§ **Exercise description**
Repeat the stretch of entries below from the line with "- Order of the" through the line with "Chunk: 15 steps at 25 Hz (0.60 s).". Include both ends and add nothing.

===============

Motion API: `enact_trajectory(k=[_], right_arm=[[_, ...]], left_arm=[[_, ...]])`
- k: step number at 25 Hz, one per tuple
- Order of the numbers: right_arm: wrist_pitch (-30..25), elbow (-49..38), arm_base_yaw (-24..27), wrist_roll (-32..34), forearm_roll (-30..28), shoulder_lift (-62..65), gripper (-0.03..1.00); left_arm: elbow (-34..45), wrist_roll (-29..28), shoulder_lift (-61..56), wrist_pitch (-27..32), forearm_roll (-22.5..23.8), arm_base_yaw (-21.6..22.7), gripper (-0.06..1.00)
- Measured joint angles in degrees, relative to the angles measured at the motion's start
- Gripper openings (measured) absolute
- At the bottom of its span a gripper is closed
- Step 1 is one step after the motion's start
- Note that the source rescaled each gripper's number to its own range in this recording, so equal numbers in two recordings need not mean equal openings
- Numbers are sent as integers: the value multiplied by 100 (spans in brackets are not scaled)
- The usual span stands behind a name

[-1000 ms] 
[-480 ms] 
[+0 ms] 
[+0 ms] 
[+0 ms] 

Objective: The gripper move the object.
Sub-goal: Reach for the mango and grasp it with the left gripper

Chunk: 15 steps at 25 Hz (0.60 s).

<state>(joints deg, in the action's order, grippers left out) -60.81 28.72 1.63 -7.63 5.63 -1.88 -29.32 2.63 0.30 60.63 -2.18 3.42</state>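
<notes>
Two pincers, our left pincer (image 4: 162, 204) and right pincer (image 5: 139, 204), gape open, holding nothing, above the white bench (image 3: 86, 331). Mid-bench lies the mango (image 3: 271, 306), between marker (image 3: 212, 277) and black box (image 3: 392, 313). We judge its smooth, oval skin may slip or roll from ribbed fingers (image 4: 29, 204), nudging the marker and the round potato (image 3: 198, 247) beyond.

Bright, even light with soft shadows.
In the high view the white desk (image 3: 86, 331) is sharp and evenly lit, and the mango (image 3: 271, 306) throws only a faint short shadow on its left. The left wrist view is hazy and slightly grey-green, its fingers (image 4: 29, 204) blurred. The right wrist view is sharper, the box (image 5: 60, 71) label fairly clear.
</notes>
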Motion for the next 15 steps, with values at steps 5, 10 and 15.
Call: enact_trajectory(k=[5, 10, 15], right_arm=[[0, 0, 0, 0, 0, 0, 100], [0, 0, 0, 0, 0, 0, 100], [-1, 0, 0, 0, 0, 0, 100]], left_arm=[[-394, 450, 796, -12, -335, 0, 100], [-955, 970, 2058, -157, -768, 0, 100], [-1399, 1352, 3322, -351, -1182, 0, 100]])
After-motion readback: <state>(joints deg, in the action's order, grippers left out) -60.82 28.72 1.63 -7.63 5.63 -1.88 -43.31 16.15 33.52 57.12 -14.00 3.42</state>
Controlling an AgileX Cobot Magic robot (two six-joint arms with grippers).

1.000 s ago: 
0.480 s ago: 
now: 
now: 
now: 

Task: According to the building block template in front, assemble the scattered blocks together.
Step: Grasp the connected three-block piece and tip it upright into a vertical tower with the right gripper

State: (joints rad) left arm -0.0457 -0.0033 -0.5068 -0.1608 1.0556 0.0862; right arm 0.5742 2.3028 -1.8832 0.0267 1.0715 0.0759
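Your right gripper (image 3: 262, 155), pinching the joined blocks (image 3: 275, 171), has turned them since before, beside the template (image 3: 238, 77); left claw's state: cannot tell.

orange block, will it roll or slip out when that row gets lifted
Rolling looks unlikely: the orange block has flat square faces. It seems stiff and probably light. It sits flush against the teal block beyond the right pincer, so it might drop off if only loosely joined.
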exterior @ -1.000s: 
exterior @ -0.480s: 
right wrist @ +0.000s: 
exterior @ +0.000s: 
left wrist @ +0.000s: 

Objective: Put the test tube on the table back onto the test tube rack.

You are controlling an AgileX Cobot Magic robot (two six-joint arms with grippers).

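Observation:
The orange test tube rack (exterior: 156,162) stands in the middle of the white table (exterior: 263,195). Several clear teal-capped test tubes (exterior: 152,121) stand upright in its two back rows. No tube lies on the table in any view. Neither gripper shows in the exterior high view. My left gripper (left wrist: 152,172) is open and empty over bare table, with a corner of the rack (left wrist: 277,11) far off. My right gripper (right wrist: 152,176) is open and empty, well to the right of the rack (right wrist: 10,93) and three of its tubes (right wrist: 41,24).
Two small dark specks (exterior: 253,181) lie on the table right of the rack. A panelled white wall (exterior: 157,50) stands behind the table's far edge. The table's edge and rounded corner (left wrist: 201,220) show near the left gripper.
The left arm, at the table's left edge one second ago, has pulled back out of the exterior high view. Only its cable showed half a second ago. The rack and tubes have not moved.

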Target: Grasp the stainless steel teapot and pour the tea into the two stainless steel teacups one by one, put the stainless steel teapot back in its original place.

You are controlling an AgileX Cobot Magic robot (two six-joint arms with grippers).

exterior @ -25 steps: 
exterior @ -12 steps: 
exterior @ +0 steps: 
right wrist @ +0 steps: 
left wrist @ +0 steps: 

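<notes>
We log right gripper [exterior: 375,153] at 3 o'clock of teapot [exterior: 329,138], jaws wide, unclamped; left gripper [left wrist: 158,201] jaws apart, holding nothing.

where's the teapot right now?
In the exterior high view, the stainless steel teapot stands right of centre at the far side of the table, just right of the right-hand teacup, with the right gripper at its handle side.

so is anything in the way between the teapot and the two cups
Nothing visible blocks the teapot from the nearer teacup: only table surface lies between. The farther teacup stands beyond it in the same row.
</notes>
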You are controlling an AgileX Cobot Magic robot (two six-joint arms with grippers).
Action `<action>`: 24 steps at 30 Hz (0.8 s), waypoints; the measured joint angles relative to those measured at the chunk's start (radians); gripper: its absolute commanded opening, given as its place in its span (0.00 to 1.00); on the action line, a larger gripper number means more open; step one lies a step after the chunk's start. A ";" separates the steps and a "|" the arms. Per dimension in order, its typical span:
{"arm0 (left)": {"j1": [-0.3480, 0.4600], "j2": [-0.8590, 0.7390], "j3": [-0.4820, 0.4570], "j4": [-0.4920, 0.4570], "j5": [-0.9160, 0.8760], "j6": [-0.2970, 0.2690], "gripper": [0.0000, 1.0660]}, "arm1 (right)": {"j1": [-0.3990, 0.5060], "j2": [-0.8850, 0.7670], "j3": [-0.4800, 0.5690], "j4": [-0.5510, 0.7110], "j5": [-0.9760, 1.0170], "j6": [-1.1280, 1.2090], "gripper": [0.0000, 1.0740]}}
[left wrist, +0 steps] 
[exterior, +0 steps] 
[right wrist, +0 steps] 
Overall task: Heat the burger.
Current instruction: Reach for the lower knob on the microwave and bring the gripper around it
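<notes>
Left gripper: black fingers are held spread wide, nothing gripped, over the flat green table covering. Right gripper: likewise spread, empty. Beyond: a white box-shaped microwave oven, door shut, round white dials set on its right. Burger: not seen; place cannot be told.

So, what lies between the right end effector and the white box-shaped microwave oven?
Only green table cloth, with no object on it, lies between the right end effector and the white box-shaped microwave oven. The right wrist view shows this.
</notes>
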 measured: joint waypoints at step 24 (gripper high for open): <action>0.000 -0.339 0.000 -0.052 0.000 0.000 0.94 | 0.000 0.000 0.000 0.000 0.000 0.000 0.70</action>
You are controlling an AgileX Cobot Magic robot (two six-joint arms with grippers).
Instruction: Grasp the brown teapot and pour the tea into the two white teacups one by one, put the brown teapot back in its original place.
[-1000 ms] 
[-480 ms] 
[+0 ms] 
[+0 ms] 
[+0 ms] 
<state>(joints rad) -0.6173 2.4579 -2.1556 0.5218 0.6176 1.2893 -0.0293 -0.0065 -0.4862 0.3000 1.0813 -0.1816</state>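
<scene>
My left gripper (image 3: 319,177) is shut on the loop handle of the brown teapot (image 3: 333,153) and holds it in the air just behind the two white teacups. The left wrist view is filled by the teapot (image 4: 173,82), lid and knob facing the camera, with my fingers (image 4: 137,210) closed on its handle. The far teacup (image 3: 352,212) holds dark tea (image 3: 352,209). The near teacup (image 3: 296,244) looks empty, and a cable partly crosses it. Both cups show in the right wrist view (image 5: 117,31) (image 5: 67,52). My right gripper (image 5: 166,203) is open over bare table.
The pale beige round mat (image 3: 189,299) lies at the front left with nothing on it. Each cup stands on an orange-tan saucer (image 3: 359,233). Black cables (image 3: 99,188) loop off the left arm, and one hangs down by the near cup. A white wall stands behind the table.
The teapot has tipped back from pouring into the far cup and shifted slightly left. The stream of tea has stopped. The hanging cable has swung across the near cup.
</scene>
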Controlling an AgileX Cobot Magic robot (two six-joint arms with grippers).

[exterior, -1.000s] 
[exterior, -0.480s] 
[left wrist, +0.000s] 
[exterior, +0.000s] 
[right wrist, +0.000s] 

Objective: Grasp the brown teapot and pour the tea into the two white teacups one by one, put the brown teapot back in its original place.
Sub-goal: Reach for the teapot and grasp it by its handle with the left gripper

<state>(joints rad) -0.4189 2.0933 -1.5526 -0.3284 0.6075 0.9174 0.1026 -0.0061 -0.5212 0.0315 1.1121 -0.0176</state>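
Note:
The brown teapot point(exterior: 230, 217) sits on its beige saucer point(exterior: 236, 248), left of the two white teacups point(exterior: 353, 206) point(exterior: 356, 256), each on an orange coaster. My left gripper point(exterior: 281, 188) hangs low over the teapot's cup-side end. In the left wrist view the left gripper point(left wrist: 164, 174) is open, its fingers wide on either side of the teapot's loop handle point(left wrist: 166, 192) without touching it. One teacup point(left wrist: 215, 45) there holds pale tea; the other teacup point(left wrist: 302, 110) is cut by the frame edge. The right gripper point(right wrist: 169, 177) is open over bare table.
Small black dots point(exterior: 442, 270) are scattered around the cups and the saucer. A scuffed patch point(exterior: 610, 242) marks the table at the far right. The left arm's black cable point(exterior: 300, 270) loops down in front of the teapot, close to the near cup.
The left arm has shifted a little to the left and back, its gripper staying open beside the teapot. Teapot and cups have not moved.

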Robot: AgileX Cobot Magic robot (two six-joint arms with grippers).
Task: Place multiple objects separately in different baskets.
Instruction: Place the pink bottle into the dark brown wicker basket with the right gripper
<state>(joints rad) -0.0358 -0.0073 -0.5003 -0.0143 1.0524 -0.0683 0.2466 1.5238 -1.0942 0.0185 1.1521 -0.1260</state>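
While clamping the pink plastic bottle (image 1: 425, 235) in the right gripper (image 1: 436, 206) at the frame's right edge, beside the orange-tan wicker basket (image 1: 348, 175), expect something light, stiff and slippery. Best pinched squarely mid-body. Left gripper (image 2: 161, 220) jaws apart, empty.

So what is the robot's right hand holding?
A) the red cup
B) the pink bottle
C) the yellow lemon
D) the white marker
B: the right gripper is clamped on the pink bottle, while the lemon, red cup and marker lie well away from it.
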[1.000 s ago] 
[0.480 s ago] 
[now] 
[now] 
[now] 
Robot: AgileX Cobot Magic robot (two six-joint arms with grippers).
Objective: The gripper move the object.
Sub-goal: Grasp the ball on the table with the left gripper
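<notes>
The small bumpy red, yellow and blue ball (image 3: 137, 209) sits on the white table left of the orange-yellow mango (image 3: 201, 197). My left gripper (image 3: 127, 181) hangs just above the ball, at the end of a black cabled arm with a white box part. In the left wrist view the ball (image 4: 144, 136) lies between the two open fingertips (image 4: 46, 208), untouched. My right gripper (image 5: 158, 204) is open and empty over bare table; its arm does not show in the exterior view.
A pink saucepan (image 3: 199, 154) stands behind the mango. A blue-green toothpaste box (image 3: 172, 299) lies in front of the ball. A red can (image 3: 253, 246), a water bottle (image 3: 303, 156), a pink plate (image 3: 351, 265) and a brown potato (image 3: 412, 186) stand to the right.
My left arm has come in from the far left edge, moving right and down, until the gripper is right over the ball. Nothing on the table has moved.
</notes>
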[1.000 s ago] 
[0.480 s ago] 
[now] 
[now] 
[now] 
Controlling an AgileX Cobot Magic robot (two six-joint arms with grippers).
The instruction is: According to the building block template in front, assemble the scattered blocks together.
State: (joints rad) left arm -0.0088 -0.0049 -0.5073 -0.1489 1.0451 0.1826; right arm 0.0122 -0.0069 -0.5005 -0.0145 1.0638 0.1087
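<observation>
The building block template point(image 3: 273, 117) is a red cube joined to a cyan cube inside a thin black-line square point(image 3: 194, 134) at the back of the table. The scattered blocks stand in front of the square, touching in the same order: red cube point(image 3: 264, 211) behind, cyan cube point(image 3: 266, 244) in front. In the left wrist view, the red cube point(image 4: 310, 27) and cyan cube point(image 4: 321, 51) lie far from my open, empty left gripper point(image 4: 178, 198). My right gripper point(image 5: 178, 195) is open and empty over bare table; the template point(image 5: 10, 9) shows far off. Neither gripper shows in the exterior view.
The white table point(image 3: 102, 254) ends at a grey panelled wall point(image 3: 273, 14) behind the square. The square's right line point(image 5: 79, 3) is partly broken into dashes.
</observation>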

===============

§ **Exercise result**
- Order of the numbers: right_arm: wrist_pitch (-30..25), elbow (-49..38), arm_base_yaw (-24..27), wrist_roll (-32..34), forearm_roll (-30..28), shoulder_lift (-62..65), gripper (-0.03..1.00); left_arm: elbow (-34..45), wrist_roll (-29..28), shoulder_lift (-61..56), wrist_pitch (-27..32), forearm_roll (-22.5..23.8), arm_base_yaw (-21.6..22.7), gripper (-0.06..1.00)
- Measured joint angles in degrees, relative to the angles measured at the motion's start
- Gripper openings (measured) absolute
- At the bottom of its span a gripper is closed
- Step 1 is one step after the motion's start
- Note that the source rescaled each gripper's number to its own range in this recording, so equal numbers in two recordings need not mean equal openings
- Numbers are sent as integers: the value multiplied by 100 (spans in brackets are not scaled)
- The usual span stands behind a name

[-1000 ms] 
[-480 ms] 
[+0 ms] 
[+0 ms] 
[+0 ms] 

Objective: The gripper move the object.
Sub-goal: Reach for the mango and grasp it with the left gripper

Chunk: 15 steps at 25 Hz (0.60 s).

No more output is required.